業務の自動化は、一つひとつは小さな仕組みでも、積み重なると会社の土台になります。定型レポートを自動で作る、外部のデータを毎晩取り込む、決まった時刻に通知を送る。こうした処理を少しずつ増やしてきたある会社で、あるとき「気づけば数日、あの処理が止まっていた」という出来事が起きました。今回はその会社が、自動化の“見張り役”をどう用意したかをご紹介します。
目次
課題:便利になったぶん、止まっても気づかない
自動化は「動いていて当たり前」になった瞬間、誰も見なくなります。順調なあいだは何も起きないので、逆に止まったときの発見が遅れます。

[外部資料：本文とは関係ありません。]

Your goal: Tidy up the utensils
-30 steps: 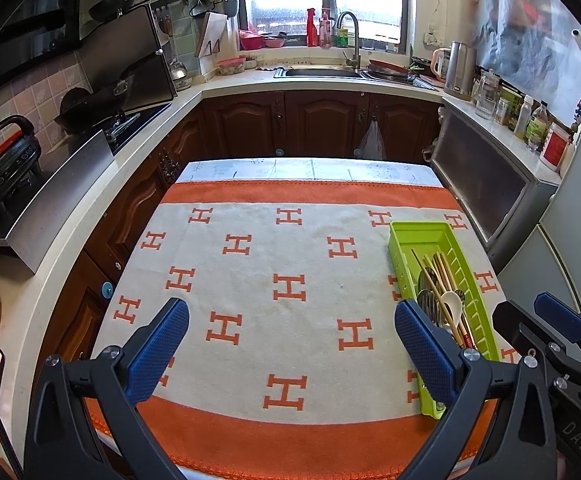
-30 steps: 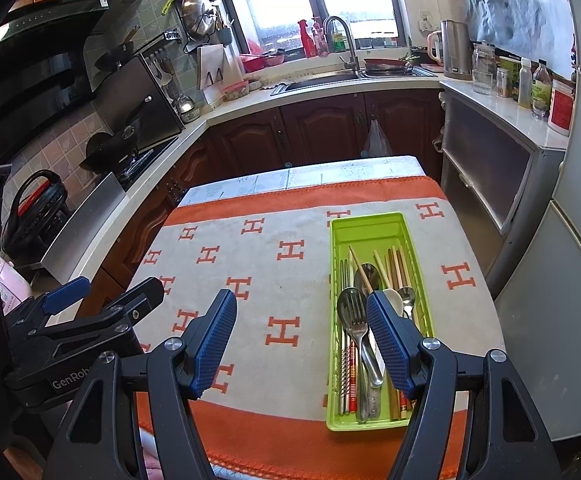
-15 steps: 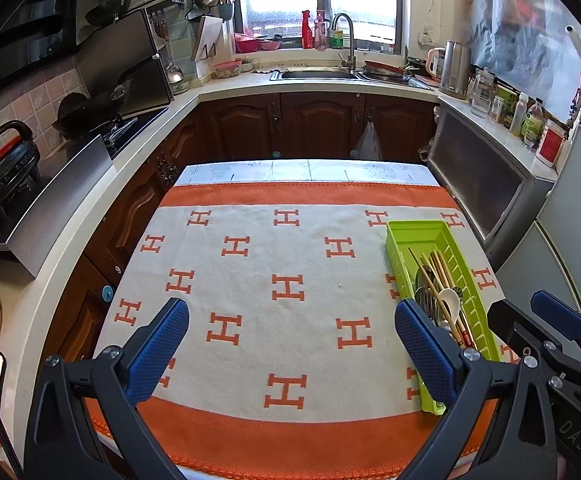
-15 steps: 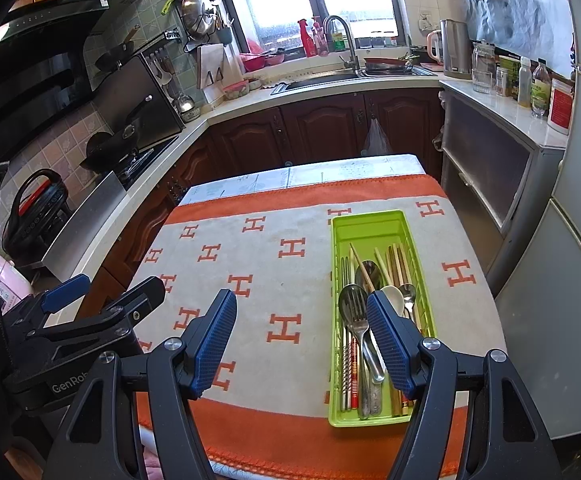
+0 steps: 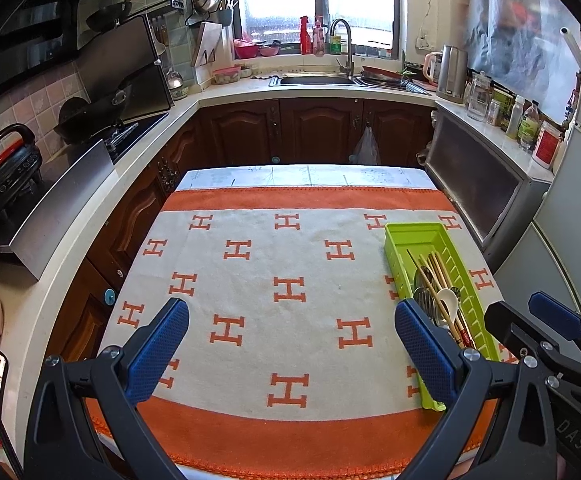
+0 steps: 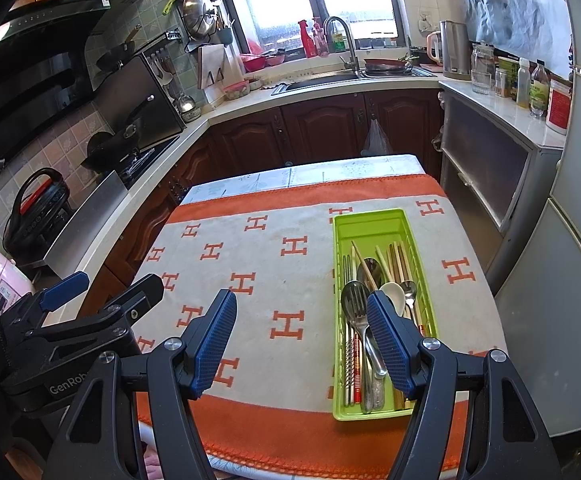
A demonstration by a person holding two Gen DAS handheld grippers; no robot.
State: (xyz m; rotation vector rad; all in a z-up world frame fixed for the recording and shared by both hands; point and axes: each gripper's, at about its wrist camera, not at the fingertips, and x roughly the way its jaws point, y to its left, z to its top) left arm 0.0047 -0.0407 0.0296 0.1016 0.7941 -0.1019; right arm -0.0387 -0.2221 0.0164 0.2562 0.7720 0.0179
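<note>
- A lime-green plastic tray (image 6: 371, 222), long and narrow with slotted side walls, lay on the right side of the table, on a cream cloth (image 6: 290, 280) patterned with orange H shapes and bordered in orange.
- The utensils (image 6: 364, 320) were all inside it, lying lengthwise and overlapping: metal spoons and a fork, one white spoon (image 6: 393, 294), pale wooden chopsticks (image 6: 398, 258) and thin metal ones with red bands.
- The tray's far end was bare of utensils.
- The left gripper (image 5: 290, 332) hovered over the middle of the cloth, its blue-padded jaws spread wide with nothing between them.
- The right gripper (image 6: 302, 320) hung just left of the tray, released and holding nothing; its right pad (image 6: 386, 340) overlapped the tray in the right wrist view, so contact with the utensils could not be told.
</note>
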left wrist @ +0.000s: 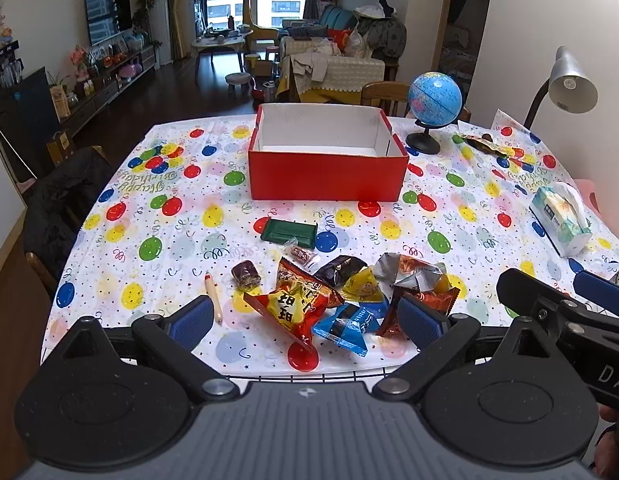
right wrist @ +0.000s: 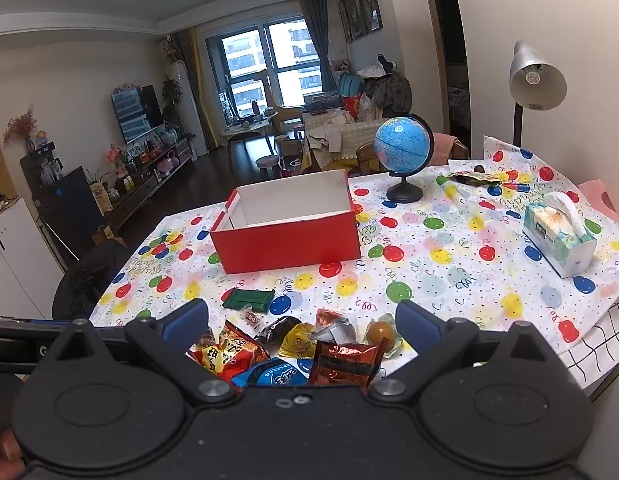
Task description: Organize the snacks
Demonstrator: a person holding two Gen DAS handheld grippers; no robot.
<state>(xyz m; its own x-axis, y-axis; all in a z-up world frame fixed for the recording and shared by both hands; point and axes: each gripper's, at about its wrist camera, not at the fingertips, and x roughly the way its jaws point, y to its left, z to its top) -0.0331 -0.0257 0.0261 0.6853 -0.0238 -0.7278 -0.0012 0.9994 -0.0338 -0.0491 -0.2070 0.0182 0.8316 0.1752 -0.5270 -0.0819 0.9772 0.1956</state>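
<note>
We see a balloon tablecloth (left wrist: 181, 216) with a red box (left wrist: 327, 176) far back. The snack pile (left wrist: 341, 296) lies near us. Our left gripper (left wrist: 305, 320) and right gripper (right wrist: 302, 326) are spread wide, holding nothing. Only the right view shows the orange ball snack (right wrist: 381, 332).

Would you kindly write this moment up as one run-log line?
left gripper: open, empty | right gripper: open, empty | snack pile: on tablecloth, untouched | red box: empty
</note>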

- ある自動処理が静かに止まっていても、後工程で数字が合わないまで誰も気づかない。
- 処理の数が増え、どれが動いていてどれが止まっているのか全体像が分からなくなっていた。
- 担当者が毎朝すべての処理を手で確認するのは、現実的な作業量ではなかった。
やったこと:毎朝まとめて点検する“見張り役”を用意
個々の処理を作り直すのではなく、「動いているはずの処理が、昨日きちんと正常に終わったか」を毎朝まとめて確認し、失敗があれば担当者に通知する仕組みを一つ追加しました。あわせて、社内で動いているすべての自動処理を一覧の台帳(管理表)に登録し、点検漏れを防ぎました。
- 動いている自動処理をすべて台帳に登録し、点検の対象から抜け落ちないようにした。

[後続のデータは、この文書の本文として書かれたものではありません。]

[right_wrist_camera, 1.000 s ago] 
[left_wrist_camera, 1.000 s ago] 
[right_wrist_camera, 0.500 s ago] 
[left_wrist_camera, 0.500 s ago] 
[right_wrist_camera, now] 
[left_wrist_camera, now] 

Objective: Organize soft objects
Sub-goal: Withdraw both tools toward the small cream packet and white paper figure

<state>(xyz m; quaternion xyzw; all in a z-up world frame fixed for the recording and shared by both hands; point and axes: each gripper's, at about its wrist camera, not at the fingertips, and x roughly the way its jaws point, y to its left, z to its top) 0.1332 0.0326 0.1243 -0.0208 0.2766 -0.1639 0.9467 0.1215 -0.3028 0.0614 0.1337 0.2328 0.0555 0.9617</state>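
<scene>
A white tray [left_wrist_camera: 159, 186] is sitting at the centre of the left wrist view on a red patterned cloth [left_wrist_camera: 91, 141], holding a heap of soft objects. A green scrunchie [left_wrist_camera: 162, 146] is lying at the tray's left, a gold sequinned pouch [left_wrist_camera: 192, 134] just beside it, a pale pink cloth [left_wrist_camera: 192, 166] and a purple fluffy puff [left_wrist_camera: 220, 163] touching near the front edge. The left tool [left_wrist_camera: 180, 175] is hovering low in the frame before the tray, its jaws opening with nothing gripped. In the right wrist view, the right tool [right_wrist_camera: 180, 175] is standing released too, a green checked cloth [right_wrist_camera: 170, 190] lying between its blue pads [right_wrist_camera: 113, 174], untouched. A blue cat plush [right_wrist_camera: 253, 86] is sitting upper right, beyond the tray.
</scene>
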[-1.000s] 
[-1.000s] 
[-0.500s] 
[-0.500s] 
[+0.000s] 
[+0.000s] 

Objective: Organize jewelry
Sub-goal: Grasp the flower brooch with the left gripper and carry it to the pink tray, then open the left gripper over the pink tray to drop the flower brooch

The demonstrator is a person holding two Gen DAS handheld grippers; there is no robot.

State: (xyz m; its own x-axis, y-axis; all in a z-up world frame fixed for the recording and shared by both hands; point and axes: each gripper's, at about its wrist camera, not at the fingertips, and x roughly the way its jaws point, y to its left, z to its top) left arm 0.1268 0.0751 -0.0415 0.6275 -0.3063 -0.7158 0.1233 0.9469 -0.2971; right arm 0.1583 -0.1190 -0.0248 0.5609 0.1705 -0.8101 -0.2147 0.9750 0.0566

- 各処理が「正常に終わったか」を毎朝一括で確認し、結果をまとめて可視化した。
- 失敗を見つけたときだけ、担当者へチャットツール(社内の連絡アプリ)で通知を飛ばすようにした。
つまずいた点
- 成否の判定が難しかった。処理が「終わったフリ」をして途中で止まる場合があり、完了したかどうかだけでは正常とは言い切れなかった。中身の結果まで見て判定する必要があった。

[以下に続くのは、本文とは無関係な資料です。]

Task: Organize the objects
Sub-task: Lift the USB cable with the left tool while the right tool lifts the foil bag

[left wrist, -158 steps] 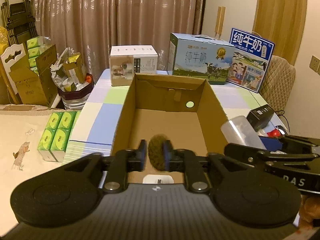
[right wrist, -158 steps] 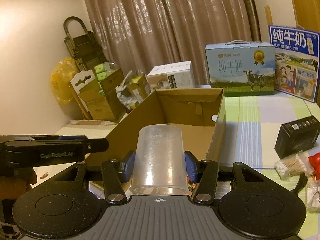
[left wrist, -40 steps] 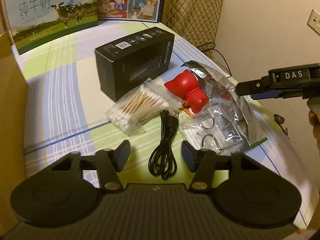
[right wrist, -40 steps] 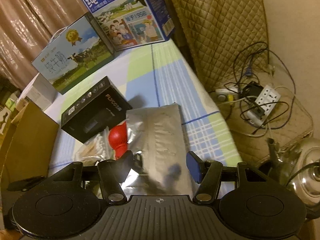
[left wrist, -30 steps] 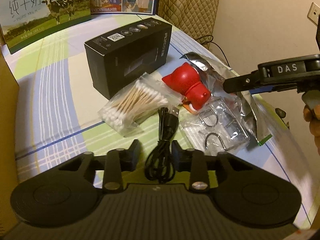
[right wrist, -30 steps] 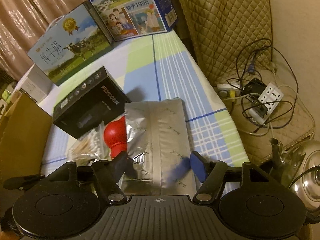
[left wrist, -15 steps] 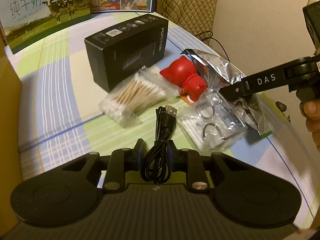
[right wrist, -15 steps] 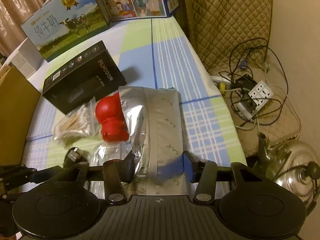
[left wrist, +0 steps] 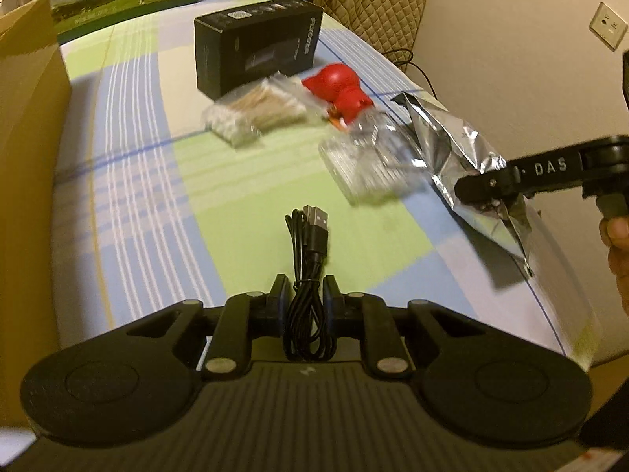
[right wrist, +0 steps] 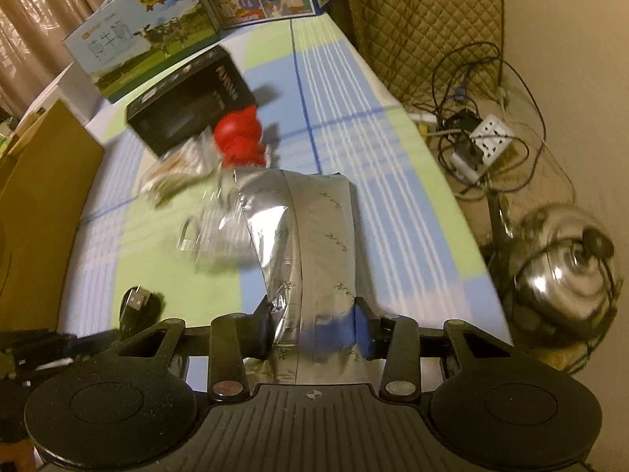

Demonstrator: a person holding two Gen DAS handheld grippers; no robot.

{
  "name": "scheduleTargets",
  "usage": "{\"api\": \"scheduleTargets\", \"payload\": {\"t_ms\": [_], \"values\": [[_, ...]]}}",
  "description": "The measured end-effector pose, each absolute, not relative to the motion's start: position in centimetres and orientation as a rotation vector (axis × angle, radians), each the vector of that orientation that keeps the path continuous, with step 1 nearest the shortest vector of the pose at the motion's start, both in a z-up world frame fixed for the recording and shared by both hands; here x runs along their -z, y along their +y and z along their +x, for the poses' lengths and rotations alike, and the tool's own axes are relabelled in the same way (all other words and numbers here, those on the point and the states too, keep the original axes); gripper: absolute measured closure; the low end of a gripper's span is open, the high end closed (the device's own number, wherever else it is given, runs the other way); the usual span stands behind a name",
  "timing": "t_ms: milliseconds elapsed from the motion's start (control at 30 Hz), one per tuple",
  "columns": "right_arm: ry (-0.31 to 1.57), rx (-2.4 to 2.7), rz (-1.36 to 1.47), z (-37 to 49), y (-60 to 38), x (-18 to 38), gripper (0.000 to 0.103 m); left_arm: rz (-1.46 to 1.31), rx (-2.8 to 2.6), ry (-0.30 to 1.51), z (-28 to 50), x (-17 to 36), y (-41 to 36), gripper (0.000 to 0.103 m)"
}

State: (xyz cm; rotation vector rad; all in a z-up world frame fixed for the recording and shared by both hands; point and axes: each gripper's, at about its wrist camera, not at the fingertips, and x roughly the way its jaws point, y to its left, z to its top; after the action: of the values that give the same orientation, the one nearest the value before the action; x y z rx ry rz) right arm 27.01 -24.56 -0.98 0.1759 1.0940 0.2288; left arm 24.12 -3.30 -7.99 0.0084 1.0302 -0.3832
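Observation:
A coiled black USB cable [left wrist: 310,244] sticks out forward from between the pads of my left gripper [left wrist: 306,287], which is shut on it above the checked tablecloth [left wrist: 243,212]. My right gripper [right wrist: 314,314] has a crinkled silver foil bag [right wrist: 314,228] between its pads; its jaws are closing and press on the bag's near end. In the left wrist view the silver bag [left wrist: 452,145] hangs tilted from the right gripper [left wrist: 483,188], clear of the table. The cable's USB plug [right wrist: 135,301] shows at the lower left of the right wrist view.
A black box [left wrist: 255,43], a bag of cotton swabs [left wrist: 255,114], a red toy [left wrist: 338,88] and a clear packet of hooks [left wrist: 373,165] lie together. The cardboard box wall [left wrist: 27,157] stands left. Milk cartons [right wrist: 145,43] stand behind. A kettle [right wrist: 562,259] and power strip [right wrist: 487,137] sit on the floor.
Both grippers have closed, the left on the cable and the right on the foil bag. Both have pulled back from the pile, and the bag has come up off the table.

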Motion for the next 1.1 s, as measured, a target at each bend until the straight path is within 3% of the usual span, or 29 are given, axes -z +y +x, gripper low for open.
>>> {"api": "scheduleTargets", "payload": {"t_ms": [400,533,767,833,967,1000,1100], "values": [[1.051,-0.237,0.043,21.4,-22.7,1.2,0.063,0.083,0.402,1.025,19.5,7.7,-3.4,0.088],[1.052,-0.236,0.043,21.9,-22.4,1.7,0.056,0.068,0.404,1.014,19.8,7.7,-3.3,0.075],[1.062,-0.249,0.012,22.5,-22.0,2.2,0.04,0.111,0.407,0.99,20.3,7.9,-4.0,0.077],[1.061,-0.259,-0.012,22.7,-21.6,2.4,0.038,0.142,0.397,0.979,20.2,7.9,-4.2,0.089],[1.056,-0.257,-0.077,22.7,-21.0,2.5,0.041,0.144,0.385,0.978,20.3,7.9,-4.2,0.089],[1.055,-0.247,-0.095,22.6,-20.8,2.6,0.054,0.144,0.383,0.978,20.3,7.9,-4.2,0.089],[1.055,-0.232,-0.117,22.6,-20.8,2.4,0.064,0.14,0.383,0.98,20.1,7.9,-4.2,0.09]]}}
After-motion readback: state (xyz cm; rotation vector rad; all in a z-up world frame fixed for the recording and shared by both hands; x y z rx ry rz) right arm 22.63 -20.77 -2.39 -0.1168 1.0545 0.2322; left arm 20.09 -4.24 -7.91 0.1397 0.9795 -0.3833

- 最初の権限・承認まわりでつまずいた。見張り役が各処理の記録を読みに行くための許可を、一つずつ整える手間があった。
- 通知の粒度に悩んだ。細かく送りすぎると読み飛ばされ、いざ本当の異常が来ても埋もれてしまう。結局「失敗したときだけ」に絞って初めて機能した。
結果
止まったことに数日ではなく数時間で気づけるようになりました。異常があれば朝いちばんに手元へ届くので、被害が広がる前に手を打てます。何より、止まっても検知できるという安心感ができたことで、この会社は「自動化を新しく増やすこと」に前向きになりました。見張り役があるからこそ、増やしても管理しきれるという状態です。
この型が使える会社
- 社内で自動化やRPA(決まった操作を自動で繰り返す仕組み)、スクリプト(自動処理のプログラム)を複数動かしている会社。
- 止まったときの検知が、特定の担当者の目視や気づきに頼っている会社。
- これから自動化を増やしたいが、増やすほど管理が不安になっている会社。
自動化は「作って終わり」ではなく、「動き続けているか」を見守るところまでが一つのセットです。処理そのものを増やす前に、まず“止まったら気づける”状態を整えておく。地味ですが、これが安心して自動化を広げていくための、いちばん堅実な一歩になります。